Pablo Fleurquin Pablo Fleurquin - 4 months ago 22
Python Question

Is there a way to track which DataFrame Column corresponds to which Array Column(s) after LabelBinarizer Transform in sklearn?

I have a series of variables of string type and I have to transform them in order to use sklearn estimators.

I'm using DataFrameMapper from the library sklearn_pandas.

In the following example I have a dataframe with columns A,B,C,D,E. Suppose that 'A', 'B' & 'C' are string features: A has 25 unique strings, B has 10 unique strings and C has 30 unique strings. After tranforming the data by LabelBinarizer() the corresponding matrix would have 25+ 10+ 30+ 1 (from D) +1 (from E) = 67 features. How do I know which column correspond to the previous string values of each original variable?

As mentioned before the first 3 are string variables so I have to do the following transformation:

mapper = DataFrameMapper([
('A', LabelBinarizer()),
('B', LabelBinarizer()),
('C', LabelBinarizer()), (['D','E'],StandardScaler())])

X = np.array(mapper.fit_transform(df),dtype=float)

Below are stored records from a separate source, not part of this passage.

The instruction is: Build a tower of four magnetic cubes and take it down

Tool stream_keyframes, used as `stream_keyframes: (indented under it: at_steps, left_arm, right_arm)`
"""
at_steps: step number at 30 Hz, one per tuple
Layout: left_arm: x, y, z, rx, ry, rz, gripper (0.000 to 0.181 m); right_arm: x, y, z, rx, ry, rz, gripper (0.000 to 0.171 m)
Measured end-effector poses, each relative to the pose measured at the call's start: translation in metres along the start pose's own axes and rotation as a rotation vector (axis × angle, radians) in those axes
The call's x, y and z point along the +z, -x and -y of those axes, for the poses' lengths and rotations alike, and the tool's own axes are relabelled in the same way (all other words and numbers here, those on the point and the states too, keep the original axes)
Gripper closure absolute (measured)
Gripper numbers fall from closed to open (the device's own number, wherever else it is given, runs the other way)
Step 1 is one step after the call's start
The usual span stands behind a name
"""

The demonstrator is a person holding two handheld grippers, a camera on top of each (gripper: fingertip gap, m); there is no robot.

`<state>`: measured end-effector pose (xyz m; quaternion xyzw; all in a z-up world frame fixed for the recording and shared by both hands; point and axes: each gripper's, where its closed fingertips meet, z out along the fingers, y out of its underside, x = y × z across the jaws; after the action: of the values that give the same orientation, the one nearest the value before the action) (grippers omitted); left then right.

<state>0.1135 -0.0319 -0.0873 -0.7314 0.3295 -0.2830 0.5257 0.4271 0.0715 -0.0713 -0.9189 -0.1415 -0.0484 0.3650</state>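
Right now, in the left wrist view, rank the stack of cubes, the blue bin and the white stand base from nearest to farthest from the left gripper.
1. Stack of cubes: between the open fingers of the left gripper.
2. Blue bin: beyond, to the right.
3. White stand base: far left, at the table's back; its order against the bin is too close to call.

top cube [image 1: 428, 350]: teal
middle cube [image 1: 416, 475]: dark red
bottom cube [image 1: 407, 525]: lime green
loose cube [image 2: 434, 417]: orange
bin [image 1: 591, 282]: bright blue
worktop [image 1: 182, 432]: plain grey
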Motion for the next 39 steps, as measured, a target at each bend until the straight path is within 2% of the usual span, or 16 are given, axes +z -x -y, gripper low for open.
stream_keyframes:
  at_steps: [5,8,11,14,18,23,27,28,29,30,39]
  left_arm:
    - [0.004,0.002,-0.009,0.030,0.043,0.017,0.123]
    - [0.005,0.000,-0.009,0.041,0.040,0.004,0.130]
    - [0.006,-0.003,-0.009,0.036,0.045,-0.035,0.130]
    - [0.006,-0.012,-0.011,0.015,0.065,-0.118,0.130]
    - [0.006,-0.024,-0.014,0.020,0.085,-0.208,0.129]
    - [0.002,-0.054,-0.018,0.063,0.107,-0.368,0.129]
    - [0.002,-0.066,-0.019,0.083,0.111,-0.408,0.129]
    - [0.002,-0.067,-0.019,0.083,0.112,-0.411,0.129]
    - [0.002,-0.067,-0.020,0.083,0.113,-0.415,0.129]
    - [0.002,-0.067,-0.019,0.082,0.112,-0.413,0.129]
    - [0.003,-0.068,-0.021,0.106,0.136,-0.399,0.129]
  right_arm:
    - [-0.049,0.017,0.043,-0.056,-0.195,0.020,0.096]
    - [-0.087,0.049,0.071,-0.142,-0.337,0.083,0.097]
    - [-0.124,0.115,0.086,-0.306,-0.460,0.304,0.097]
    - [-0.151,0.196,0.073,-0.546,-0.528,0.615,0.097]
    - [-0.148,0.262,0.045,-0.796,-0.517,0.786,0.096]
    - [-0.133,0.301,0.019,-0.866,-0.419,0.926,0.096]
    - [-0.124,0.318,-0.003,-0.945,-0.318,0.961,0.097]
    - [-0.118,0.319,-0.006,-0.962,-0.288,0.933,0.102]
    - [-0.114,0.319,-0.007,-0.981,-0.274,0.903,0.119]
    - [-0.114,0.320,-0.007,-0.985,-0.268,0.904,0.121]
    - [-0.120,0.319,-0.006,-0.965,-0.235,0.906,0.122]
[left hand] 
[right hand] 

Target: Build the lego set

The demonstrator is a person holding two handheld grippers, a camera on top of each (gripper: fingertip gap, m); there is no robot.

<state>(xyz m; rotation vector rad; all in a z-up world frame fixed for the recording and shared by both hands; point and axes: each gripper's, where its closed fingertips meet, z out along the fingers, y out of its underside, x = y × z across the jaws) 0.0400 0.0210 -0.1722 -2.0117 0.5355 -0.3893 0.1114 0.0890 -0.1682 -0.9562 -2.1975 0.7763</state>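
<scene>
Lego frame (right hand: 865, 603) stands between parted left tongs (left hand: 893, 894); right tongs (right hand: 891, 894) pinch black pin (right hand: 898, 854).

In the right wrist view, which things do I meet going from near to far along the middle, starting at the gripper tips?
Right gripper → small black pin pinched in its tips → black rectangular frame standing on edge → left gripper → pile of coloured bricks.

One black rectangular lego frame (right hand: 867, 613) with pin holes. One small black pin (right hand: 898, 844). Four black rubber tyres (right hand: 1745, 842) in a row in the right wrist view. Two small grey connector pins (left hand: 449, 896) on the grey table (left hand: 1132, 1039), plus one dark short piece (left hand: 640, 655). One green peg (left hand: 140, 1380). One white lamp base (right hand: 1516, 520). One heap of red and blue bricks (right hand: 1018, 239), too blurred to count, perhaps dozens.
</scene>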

Where X is matrix of size (num_features)*67

Answer

Combining DictVectorizer() and mapper it is possible to keep track the column variable names. This is useful if one wants to visualize a DecisionTree with export_graphviz.

The answer is based on: http://nbviewer.ipython.org/github/rasbt/pattern_classification/blob/master/preprocessing/feature_encoding.ipynb

    from sklearn.feature_extraction import DictVectorizer
    dvec = DictVectorizer(sparse=False)
    X=dvec.fit_transform(df.transpose().to_dict().values())
    df_t= pd.DataFrame(X,columns=dvec.get_feature_names())

df is the input DataFrame with A,B,C being categorical features. df_t is the transformed DataFrame with the categorical features encoded with its corresponding header.

So then you can scale the other numerical features D, E and transform everything into a numpy array to use in sklearn.

numerical=['D','E']
categorical=list(set(list(df_t.columns.values))-set(numerical))

mapper = DataFrameMapper([
(categorical, None), 
(numerical,StandardScaler())])

explanatory_variables_columns=categorical+numerical
X = np.array(mapper.fit_transform(df_t),dtype=float)
  • Although there is no transformation to be done on 'A', 'B' and 'C' you will have to include them in the mapper and use None to express "do nothing".